Material provided:
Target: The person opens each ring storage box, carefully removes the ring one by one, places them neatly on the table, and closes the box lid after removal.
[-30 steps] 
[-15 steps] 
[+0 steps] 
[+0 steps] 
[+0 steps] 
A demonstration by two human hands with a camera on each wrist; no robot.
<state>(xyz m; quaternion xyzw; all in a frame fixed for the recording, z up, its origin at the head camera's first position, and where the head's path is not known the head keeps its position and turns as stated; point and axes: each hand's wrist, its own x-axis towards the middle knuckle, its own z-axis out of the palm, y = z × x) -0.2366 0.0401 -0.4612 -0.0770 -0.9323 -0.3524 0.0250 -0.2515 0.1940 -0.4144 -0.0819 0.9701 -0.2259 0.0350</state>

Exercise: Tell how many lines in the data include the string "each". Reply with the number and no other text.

Task result: 3